Lebanese Interior Minister, Nohad Machnouk, announced on Sunday that seven Syrians and two Lebanese suspects had been arrested for allegedly planning the terrorist attacks. According to Machnouk, the attackers had originally planned to strike a hospital in Rasoul al-Azam. The plan changed because of tight security in the hospital.

The two blasts on Thursday, occurred almost simultaneously, striking a Hezbollah Shi’ite community center and a nearby bakery in Borj al-Barajneh. Borj al-Baranjneh is a residential and commercial area. Allegedly, a bike loaded with explosives was detonated and when people gathered around the explosion a suicide bomber blew himself up in the group of people.

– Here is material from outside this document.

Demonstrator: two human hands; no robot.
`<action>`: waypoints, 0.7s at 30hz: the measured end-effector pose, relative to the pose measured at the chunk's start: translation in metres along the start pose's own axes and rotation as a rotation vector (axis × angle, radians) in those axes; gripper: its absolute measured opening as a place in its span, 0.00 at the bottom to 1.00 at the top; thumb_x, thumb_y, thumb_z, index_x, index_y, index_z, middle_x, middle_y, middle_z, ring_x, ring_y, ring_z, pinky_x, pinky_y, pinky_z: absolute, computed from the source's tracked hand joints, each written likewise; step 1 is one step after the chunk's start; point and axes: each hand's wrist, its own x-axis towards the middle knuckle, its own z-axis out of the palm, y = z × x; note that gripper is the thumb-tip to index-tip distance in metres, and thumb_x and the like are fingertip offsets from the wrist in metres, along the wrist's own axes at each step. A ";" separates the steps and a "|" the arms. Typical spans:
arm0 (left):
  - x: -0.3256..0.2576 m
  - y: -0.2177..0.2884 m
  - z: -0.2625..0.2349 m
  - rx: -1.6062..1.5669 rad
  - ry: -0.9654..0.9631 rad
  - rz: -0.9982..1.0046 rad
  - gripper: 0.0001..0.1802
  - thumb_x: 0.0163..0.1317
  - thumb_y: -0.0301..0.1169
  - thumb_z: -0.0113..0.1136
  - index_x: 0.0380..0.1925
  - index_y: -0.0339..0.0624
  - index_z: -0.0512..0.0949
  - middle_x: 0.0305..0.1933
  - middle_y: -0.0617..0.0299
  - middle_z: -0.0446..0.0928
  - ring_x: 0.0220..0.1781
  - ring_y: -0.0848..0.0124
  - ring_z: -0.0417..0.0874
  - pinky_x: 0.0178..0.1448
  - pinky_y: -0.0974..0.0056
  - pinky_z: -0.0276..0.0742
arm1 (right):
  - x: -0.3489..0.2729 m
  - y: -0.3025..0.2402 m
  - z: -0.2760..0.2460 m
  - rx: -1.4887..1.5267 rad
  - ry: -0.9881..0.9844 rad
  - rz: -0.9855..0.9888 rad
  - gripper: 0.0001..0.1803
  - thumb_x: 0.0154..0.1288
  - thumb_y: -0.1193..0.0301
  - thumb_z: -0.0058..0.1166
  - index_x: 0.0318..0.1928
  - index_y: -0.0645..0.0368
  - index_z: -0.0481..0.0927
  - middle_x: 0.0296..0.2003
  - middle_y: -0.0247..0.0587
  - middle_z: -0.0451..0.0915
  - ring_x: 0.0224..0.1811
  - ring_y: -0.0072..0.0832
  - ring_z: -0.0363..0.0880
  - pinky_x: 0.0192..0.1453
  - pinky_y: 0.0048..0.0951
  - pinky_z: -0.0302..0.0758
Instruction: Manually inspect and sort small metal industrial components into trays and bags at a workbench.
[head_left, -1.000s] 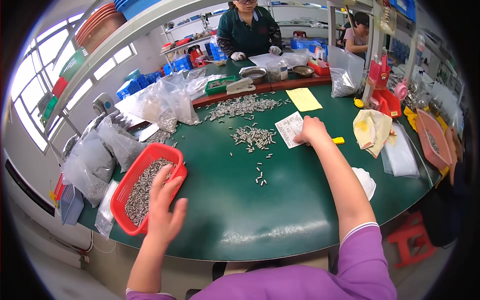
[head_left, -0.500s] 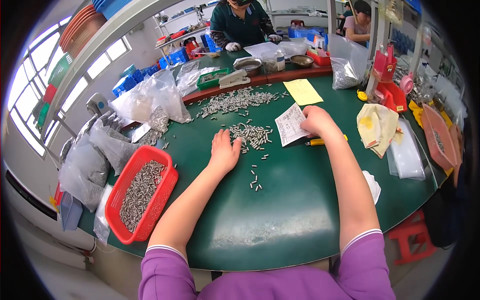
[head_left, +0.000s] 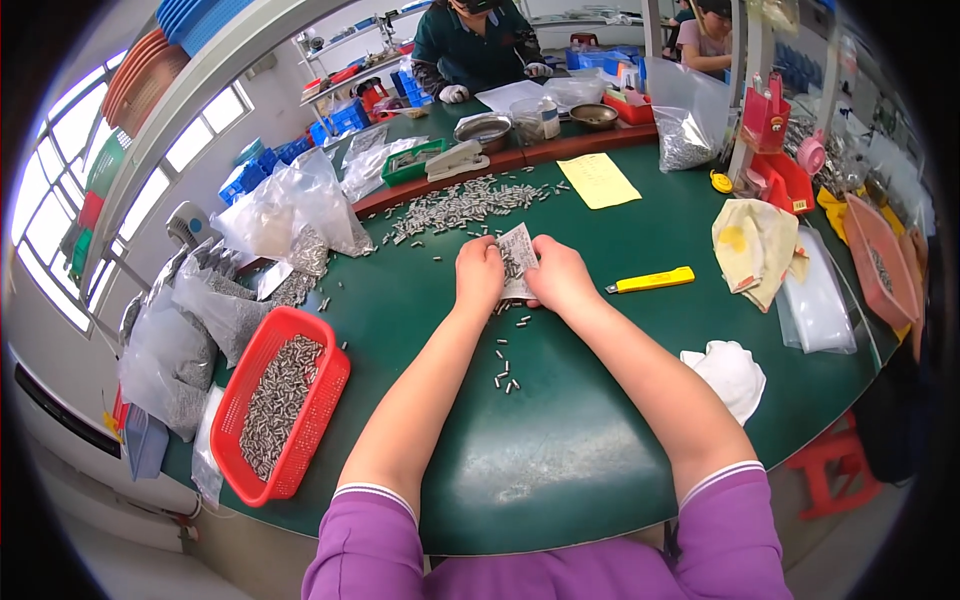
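My right hand (head_left: 563, 278) grips a printed paper card (head_left: 521, 250), which stands tilted across the small pile of metal pins. Opposite it, my left hand (head_left: 480, 272) is curled against the pins (head_left: 511, 268), bunching them between palm and card; its fingertips are mostly hidden. A few loose pins (head_left: 503, 381) lie nearer to me, in front of my hands. Beyond them spreads a larger heap of the same silvery pins (head_left: 455, 208). To the right of my right hand lies a yellow utility knife (head_left: 655, 280).
At left stands a red basket (head_left: 330, 385) of pins beside filled plastic bags (head_left: 165, 375). A yellow paper (head_left: 600, 181), stapler (head_left: 457, 160) and green tray (head_left: 412, 176) lie farther back. White cloth (head_left: 728, 378) and stained gloves (head_left: 752, 245) are at right. A co-worker (head_left: 478, 50) stands opposite.
My right hand has brought the card left to the small pile, away from the knife. My left hand has moved right and curled in against the pins, which are now bunched between both hands.
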 end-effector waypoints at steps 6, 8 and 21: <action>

“They targeted civilians, worshippers, women and the elderly. It only targeted those innocent people. This is a Satanic, terrorist act, carried about by apostates,” Bilal Farhat told Associated Press.

Abdullah Jawad stated, “The government can’t protect us.” He continued, “They can’t even pick up the trash from the streets.” Lebanon’s government has been in a stalemate and as a result have been unable to resolve electricity and water shortages or the collapse of garbage collection.

Those in Lebanon were shocked over the weekend to hear about the attacks in France, as they considered that country safer than Lebanon. But the feelings of solidarity were also mixed with anguish that only one of the two cities had received global sympathy.  A doctor in Lebanon wrote, “When my people died, no country bothered to light up its landmarks in the colors of their flag.”

The attacks in Paris may also lead European countries to close their doors to asylum seekers. One of the Paris attackers had posed as a refugee seeking asylum in order to get into Paris. A spokesman for the Syrian Canadian Council, Faisal Alazem, stated, “This is the sort of terrorism that Syrian refugees have been fleeing by the millions.”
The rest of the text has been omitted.